CUANDO HABLAR CUESTA

domingo, 18 de abril de 2021

 


Persona (1966), Ingmar Bergman


“Los límites de mi lenguaje son los límites de mi mundo.” ~ Ludwig Wittgenstein



La palabra posibilita la creación de la realidad, no solo es un reflejo de lo habitamos sino la herramienta que nos permite descubrir nuestra propia realidad, inventarla, recrearla. En este sentido, la palabra nos lleva a constituirnos como seres de deseo. Hablar no sólo representa la transmisión de un contenido, sino una forma de tomar parte, de implicarnos, de ser eso que somos. Básicamente, es una manera de afirmar que se está vivo. La palabra plena es un acto que conlleva a la libertad de revelarnos a nosotros mismos. De allí, que no sea un asunto menor. Más bien, una conquista. 

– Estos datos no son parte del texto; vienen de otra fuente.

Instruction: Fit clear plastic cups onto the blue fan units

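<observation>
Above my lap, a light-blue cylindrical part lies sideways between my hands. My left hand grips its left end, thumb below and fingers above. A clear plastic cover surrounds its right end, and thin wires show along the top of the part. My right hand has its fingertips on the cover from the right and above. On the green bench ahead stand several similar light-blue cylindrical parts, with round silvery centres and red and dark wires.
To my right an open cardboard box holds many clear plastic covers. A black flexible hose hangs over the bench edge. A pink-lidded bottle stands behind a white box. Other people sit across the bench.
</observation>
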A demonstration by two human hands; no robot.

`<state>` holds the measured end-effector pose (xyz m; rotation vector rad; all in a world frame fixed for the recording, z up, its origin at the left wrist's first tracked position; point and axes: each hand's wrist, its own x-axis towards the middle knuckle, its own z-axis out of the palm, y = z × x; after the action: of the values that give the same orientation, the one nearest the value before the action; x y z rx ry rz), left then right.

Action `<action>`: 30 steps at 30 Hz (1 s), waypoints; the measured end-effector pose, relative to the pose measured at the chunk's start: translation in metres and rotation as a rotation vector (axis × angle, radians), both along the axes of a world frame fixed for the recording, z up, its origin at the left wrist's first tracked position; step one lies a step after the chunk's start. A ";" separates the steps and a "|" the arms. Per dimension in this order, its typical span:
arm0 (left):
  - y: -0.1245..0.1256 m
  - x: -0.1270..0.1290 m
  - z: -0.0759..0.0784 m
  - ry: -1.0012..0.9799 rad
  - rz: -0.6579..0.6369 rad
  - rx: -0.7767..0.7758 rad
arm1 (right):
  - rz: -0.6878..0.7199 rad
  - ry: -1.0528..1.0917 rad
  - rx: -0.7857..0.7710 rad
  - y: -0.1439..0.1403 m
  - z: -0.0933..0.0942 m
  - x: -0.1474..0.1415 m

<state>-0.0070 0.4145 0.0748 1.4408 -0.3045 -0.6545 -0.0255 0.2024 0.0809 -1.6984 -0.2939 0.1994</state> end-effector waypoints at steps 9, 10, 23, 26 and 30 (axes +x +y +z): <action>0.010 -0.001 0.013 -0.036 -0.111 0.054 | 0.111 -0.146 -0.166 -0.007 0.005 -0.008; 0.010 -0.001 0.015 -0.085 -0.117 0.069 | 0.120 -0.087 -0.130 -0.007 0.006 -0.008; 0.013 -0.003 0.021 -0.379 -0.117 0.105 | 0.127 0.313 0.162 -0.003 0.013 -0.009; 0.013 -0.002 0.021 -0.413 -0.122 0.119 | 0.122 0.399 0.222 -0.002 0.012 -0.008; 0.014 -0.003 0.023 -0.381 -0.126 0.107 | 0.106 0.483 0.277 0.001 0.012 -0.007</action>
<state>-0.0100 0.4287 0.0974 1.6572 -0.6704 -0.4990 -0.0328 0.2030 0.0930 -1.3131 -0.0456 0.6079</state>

Dar cuerpo con nuestra voz a eso que deseamos es reconocer nuestra propia individualidad. Al tiempo que, descubrimos la variedad de realidades que habitan en el mundo humano. De allí, que, en esa relación con otros, el conflicto siempre sea inevitable y hablar, muchas veces, se convierta en un desafío. Sobre todo, cuando se reside dentro de aquella fantasía neurótica, que supone que, podemos ser como somos, hablar o vivir (en el sentido pleno de la palabra) sin herir al otro. Una posición que tiene como efecto, el aislamiento y la anulación de la propia subjetivad debido a que se queda adherido al otro, a quién no se logra ver como semejante sino como un igual. Por lo que, se busca, forzosamente, responder de la misma manera como este lo haría. 

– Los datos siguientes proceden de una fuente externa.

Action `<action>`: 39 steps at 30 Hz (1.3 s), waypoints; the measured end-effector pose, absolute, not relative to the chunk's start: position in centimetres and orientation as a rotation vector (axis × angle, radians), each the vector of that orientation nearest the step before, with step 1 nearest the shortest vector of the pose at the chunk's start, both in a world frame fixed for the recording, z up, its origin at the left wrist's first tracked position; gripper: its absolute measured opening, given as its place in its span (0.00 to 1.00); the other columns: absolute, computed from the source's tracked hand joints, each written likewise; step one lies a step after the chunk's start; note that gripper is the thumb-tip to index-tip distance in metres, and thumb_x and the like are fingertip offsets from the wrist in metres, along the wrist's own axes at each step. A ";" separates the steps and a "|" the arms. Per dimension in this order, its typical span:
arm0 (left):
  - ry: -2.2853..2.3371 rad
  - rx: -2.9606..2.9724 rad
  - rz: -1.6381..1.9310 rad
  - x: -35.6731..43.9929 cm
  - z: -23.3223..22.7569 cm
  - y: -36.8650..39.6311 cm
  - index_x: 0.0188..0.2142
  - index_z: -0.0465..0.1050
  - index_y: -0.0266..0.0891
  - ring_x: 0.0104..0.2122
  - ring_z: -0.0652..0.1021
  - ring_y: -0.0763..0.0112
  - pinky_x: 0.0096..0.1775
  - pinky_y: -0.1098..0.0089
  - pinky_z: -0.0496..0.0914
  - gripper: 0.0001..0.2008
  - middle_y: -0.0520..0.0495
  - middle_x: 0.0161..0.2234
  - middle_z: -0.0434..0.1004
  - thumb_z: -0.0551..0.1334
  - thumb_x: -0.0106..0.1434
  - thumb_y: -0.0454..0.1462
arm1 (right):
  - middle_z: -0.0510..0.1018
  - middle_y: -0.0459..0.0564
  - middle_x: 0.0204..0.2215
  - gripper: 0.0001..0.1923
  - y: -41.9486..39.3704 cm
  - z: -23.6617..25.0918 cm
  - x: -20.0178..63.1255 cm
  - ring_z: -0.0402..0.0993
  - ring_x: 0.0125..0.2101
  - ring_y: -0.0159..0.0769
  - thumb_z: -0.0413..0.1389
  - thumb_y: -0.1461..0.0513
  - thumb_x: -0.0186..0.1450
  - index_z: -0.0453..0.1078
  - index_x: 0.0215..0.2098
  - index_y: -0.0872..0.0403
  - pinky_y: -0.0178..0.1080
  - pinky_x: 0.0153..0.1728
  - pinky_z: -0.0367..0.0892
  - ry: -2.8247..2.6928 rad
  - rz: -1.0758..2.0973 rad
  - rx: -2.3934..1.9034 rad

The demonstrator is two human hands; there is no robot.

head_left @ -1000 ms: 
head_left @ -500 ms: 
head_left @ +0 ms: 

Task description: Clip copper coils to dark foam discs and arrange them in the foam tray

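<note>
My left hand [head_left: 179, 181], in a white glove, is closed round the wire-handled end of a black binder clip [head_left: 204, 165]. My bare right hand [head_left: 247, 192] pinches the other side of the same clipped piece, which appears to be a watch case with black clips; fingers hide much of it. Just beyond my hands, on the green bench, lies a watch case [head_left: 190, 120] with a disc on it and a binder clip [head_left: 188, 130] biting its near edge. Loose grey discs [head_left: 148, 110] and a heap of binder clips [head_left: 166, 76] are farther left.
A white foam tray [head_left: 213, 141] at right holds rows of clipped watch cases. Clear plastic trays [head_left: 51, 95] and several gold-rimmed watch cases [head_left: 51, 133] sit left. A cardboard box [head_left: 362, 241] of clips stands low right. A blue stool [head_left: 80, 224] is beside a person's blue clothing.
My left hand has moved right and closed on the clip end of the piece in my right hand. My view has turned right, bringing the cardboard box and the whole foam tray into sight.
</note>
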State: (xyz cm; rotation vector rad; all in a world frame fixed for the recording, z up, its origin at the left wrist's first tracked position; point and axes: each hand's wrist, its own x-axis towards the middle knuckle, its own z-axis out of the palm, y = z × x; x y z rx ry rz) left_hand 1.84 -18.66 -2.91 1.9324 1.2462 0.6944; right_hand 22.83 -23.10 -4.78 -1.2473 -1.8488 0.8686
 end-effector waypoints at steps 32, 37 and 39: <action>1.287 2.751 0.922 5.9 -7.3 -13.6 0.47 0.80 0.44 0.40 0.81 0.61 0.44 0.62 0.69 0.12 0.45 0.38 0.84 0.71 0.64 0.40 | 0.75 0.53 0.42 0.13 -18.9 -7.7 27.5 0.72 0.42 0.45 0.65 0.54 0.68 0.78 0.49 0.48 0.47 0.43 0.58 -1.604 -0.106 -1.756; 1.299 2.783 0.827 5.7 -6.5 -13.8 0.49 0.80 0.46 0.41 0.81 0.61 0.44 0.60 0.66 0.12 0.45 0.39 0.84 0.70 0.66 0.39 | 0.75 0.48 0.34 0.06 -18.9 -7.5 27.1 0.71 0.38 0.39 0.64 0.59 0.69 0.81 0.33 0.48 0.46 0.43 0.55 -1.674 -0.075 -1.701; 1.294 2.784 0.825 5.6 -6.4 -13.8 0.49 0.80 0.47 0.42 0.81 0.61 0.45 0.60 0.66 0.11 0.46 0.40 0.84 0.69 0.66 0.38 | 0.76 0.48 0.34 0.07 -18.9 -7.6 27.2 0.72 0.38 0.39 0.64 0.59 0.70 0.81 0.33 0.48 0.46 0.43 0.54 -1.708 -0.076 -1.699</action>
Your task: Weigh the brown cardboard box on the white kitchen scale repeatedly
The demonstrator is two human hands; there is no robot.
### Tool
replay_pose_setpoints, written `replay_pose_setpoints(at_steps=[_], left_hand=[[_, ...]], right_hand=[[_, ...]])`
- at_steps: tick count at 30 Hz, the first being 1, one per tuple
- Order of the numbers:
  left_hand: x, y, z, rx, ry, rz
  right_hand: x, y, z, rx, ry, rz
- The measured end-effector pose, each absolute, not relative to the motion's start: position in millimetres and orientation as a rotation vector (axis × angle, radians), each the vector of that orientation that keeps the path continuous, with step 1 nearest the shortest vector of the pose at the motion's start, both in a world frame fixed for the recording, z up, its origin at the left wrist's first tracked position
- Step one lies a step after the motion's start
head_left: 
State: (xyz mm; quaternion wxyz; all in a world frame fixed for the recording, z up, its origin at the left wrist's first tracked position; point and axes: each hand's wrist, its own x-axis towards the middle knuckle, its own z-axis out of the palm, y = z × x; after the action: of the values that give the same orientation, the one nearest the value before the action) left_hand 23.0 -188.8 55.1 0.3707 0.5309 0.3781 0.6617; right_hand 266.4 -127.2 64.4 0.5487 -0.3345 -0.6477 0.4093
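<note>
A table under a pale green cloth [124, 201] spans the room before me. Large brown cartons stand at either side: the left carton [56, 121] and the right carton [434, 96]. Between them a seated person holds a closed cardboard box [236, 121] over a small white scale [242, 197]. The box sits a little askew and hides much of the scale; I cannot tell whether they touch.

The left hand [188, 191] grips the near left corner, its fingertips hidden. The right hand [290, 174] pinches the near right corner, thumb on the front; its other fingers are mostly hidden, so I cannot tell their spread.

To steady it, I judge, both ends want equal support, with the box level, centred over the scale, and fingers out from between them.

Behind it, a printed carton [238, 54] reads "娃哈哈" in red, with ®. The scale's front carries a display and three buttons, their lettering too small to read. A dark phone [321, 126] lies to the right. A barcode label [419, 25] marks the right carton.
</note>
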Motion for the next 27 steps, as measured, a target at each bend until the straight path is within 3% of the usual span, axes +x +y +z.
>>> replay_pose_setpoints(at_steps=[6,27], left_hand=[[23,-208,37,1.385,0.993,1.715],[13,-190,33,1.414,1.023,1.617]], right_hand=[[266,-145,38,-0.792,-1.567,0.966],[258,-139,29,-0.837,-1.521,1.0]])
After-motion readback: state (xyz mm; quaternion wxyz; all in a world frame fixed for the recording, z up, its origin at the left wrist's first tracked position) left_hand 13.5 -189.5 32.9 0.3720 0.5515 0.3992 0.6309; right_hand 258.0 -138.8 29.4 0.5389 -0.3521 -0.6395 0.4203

Por ello, en muchos casos, hablar se vuelve una encrucijada. ¿Debería decir esto? ¿Será mejor callar para no molestar/ incomodar al otro?  A lo que sería necesario plantearnos siempre, que tanto de nosotros mismos decidimos esconder para complacer a otro, ¿Para rehuir de la diferencia? o ¿Qué tanto nos acomodamos en esa posición servil que equilibra al otro? Sin duda, hablar no es una mera acción, requiere un compromiso y la responsabilidad de elegir el costo que queremos pagar por lo que se dice o lo que se deja de decir. 

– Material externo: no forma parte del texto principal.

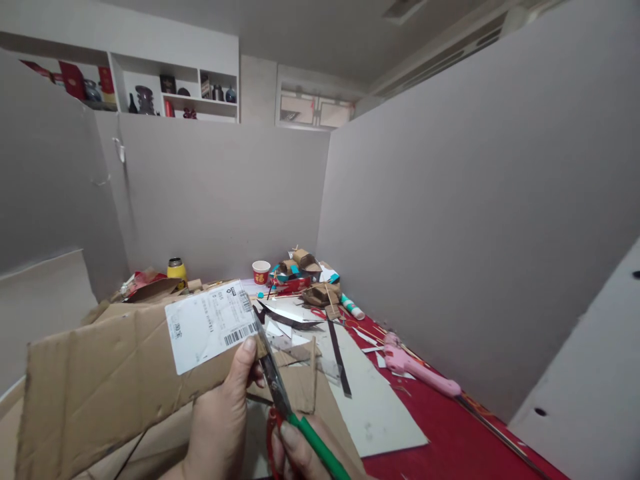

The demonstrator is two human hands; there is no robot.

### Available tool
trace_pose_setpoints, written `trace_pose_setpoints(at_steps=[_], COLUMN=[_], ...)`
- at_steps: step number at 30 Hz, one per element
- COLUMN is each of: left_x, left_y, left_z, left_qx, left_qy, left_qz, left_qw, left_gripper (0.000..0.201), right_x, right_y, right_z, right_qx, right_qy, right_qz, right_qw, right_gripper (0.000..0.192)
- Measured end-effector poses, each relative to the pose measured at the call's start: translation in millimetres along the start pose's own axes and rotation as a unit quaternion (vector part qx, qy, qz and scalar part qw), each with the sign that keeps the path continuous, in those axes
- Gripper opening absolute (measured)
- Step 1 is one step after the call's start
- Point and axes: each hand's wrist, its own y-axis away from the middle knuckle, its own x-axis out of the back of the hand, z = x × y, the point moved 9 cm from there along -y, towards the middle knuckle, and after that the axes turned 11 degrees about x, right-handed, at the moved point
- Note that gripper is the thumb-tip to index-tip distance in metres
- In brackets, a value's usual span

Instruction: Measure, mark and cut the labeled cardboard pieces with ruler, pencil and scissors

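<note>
My left hand (223, 417) grips a long brown cardboard piece (105, 373) near its right end, thumb on top. A white shipping label (205, 327) with barcodes is stuck on that end. In my right hand (303, 450), at the bottom of the view, are scissors (275, 383) with a dark blade and green and red handle parts. The blade lies along the cardboard's right edge, close to my left thumb. Part of the scissors and most of my right fingers are hidden.
Cardboard offcuts (295, 387) and a white board (380, 413) lie on a red tabletop (435, 440). A pink glue gun (420, 370) rests at the right. Behind stand a paper cup (261, 272), a yellow jar (177, 270) and a cardboard model (303, 263). Grey partitions (450, 200) enclose the table.
</note>
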Motion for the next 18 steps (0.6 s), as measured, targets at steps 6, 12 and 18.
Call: trace_pose_setpoints(at_steps=[6, 12, 18], left_x=[0.4, 3.4, 4.6], left_y=[3.0, 9.4, 12.3], left_z=[4.3, 3.0, 6.8], left_qx=[0.006, 0.049, 0.051], left_qy=[-0.072, -0.125, -0.130], left_qz=[0.004, 0.004, 0.012], left_qw=[0.997, 0.991, 0.990], left_gripper=[0.044, 0.054, 0.054], right_x=[-5.9, -6.8, -6.8], right_y=[-10.6, -13.2, -11.6], right_z=[1.3, -2.7, -4.7], right_qx=[0.056, 0.071, 0.074], right_qy=[-0.006, -0.027, -0.029], right_qz=[-0.035, -0.055, -0.030], right_qw=[0.998, 0.996, 0.996], right_gripper=[0.070, 0.065, 0.064])
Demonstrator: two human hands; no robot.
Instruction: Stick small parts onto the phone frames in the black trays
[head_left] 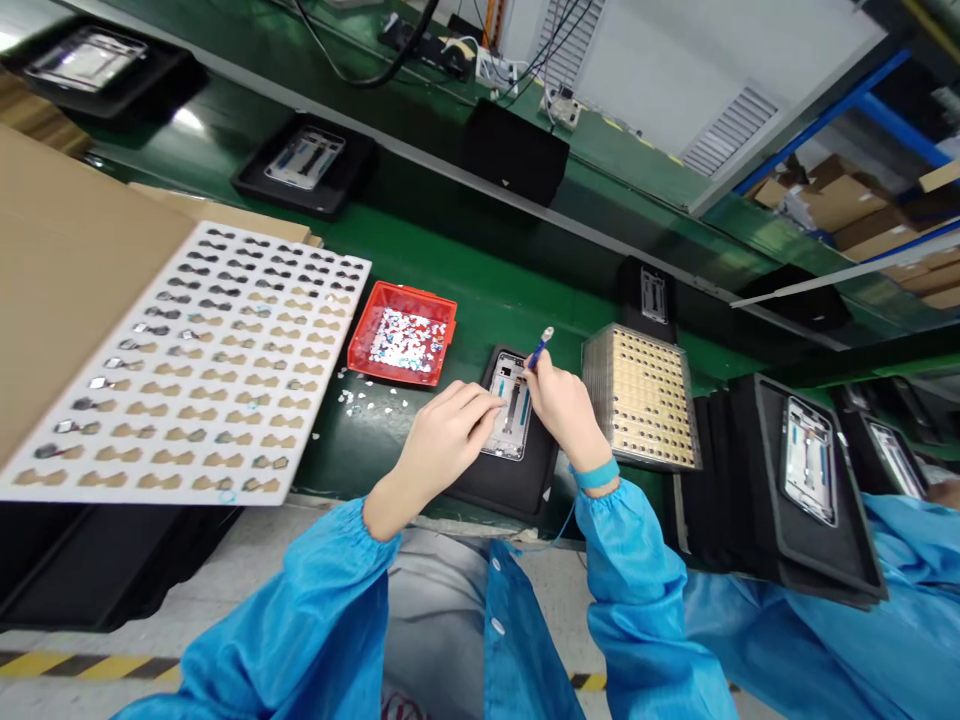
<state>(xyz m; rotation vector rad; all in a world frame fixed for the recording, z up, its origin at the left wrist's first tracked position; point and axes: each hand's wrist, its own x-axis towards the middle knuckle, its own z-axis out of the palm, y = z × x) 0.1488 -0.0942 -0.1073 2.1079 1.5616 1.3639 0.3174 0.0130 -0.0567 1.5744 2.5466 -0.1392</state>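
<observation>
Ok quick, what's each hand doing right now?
Left hand: open, fingertips pressing on the phone frame.
Right hand: closed, holding a blue pen-like tool.

— What is the person wearing?
— A bright blue smock (480, 640) with long sleeves, gathered by elastic at the cuffs. It hangs open down the front, with small white snap buttons (495, 626) along one edge.
— Anything on the hands?
— Both are bare. The right wrist carries a teal wrist strap (598, 473), a thin cord trailing from it.
</observation>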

El verdadero dialogo implica  reconocer la libertad que poseen las conciencias individuales, ser receptivos a lo que es distinto, permitir que los otros nos confronten. Significa, también,  aceptar que podemos decir algo que al otro no le guste y viceversa.  Es cierto de que esto podría ser conflictivo, pero también representa la posibilidad de enriquecer nuestros vínculos, en la búsqueda de la comprensión propia y ajena. Lo contrario sucedería al silenciar nuestra propia voz pensando en un supuesto bienestar del otro. En este caso, podríamos decir que el conflicto se exacerba, porque ante lo que no se dice impera el puro acto. Es decir, al callar eso que podría resultar incómodo para alguien, no le ahorramos nada. Terminamos cobrándolo de otra manera. Así pues, puede que hablar muchas veces cueste. Pero lo que cuesta, vale.